Why? Because a perfectly legal business decided to do something they have every right to do? None of those agencies you threw out can do anything to D* in regards to their current business practices. File a complaint with them if you wish, it will be a waste of time. The FCC really has nothing to do with what you are complaining about. They regulate the transmissions, not the devices that receive them. Neither can the FTC do anything since D* is providing the service they advertise (for the most part) whether it's perfect are not, most business aren't.

If you are unhappy with the service D* is providing, then don't subscribe to their service...it's as simple as that.


----------



## jpl (Jul 9, 2006)

buist said:


> That wasn't jumping on me at all  You mileage varies from mine.. I haven't had any missed recordings, etc. that you have experienced. I think that the HR20 will improve. I think it has already improved a lot. The dual buffers for me is okay, but not a feature I can't live without. This may put me in the minority, but if I want to bounce back and forth between 2 shows, I'll just record both (and delete afterwards). This is inconvenient, but I can't say that I do this often. For me, the biggest annoyance is the search. But I appreciate the increased performance more than the inconvenience of the searching. Even the HR10-250 search was not perfect (it just needs to be able to search for the '@' symbol to work for me).
> 
> Anyway, I agree to disagree. The HR10-250 (and other Tivos) are fine products. IMHO, they are far from perfect as is the HR20. I am very hopeful on Directv's response with the CE releases.. To me, this means they are listening. The improvements may take longer than most would like, but they are happening. I say lets encourage the HR20 developers instead of getting on their case for a less than perfect product..
> 
> Tim


I think you've hit on something crucial. Aside from the major problems folks have, preference for one over the other really depends on what you're looking for. I agree with you - I liked the dlb on my old TiVo, but not having it on my R15 isn't a show-stopper for me (I never used it very often when I had Tivo). For some folks it is.
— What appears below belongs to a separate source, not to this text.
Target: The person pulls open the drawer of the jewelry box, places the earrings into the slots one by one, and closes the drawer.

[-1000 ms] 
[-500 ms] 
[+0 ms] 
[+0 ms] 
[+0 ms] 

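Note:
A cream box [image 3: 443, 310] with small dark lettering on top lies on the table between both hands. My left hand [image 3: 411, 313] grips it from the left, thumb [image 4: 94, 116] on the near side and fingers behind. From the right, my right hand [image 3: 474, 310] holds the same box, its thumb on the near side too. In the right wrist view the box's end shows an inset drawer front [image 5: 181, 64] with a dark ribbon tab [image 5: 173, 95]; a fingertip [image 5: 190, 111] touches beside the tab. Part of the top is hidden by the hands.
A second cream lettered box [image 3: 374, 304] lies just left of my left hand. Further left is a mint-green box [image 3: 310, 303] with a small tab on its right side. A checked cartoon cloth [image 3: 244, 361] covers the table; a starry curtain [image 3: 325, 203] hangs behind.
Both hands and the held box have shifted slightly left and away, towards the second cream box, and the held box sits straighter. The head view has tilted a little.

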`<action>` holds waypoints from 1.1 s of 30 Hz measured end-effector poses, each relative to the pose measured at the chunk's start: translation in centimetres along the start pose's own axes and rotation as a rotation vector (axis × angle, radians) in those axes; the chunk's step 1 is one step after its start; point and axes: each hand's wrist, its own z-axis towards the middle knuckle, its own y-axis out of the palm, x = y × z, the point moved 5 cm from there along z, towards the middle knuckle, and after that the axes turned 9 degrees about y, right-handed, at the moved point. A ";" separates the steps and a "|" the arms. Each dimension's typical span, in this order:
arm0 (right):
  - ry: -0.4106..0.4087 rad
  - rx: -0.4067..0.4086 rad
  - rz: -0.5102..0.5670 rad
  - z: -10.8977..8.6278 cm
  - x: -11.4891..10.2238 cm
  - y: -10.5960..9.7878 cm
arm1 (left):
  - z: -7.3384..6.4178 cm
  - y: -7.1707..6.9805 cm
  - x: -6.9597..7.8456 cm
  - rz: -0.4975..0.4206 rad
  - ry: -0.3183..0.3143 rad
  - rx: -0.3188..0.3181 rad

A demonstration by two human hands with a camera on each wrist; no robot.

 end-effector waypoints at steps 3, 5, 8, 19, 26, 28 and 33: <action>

I thought Tivo had an overall better, more consistent, and robust interface on the DVR side of the equation, but I found it horrible on the DirecTV live tv side, and the lack of integration between the two really bothered me. But again, I watch live TV alot. And I tend to like doing things like setting up recordings, and managing my SLs while doing so. And I also like seeing "what else is on" while watching a recorded show in playback. It happens alot for us - just put on, oh, that Good Eats episode in the background while we surf. Again, it comes down to what you're looking for - if you don't watch live tv so much then I can see where someone would prefer the Tivo functionality to the R15/HR20.

Like many I haven't had any major issue with either of my R15s, although it's clear that others have, and my main pet peeve to date is the lack of consistency (setting up consistent functionality is always seen as a no-biggie, but implementing it is difficult, and takes great planning), and the clunkiness of parts of the interface (e.g. just getting to my SLs in the prioritizer takes too many button pushes, in my opinion) while I really love other parts of it (although it drives some nuts, I think that quick, context-sensitive menu, is brilliant, and the fact that I can scroll through the guide in 12-hour increments... again, a very nice touch).


----------



## Earl Bonovich (Nov 15, 2005)

dhaakenson said:


> Fully agree with you. I've never said there is, nor would I support anyone who does, either pro or con. Would you agree to do the same? Would you speak out against a D*Fender who makes a claim not based on fact?
> 
> This forum would be well served if pleas for help were met with actual suggestions rather than "mine works", and "no problem here". Or, worse yet, by answering "the vast majority of HR20s are working fine", when no evidence is available to support the claim.


I have made that opinion very clear in the past, that I don't want either extreme.

And how did this thread turn into a "pleae help instead of attack"...
Considering the Original Post of this thread, wasn't asking for help, but was pleading to bring TiVo back even it takes Legal Action


----------



## jal (Mar 3, 2005)

As I have said before, the bottom line for many of us is that the TIVO HR10-250 performs its primary function--it records HD reliabily. The HR20, for many of us, does not perform its primary function. This morning, I had to reset my HR20 twice from BSOD's brought on simply by changing the channel. To me, this is not so much about TIVO vs. non-TIVO. It's about a product that works versus one which has clearly failed to date. So, if the HR20 was reliable, sure I would miss some of the TIVo functions, but I'd be happy I had a working DVR.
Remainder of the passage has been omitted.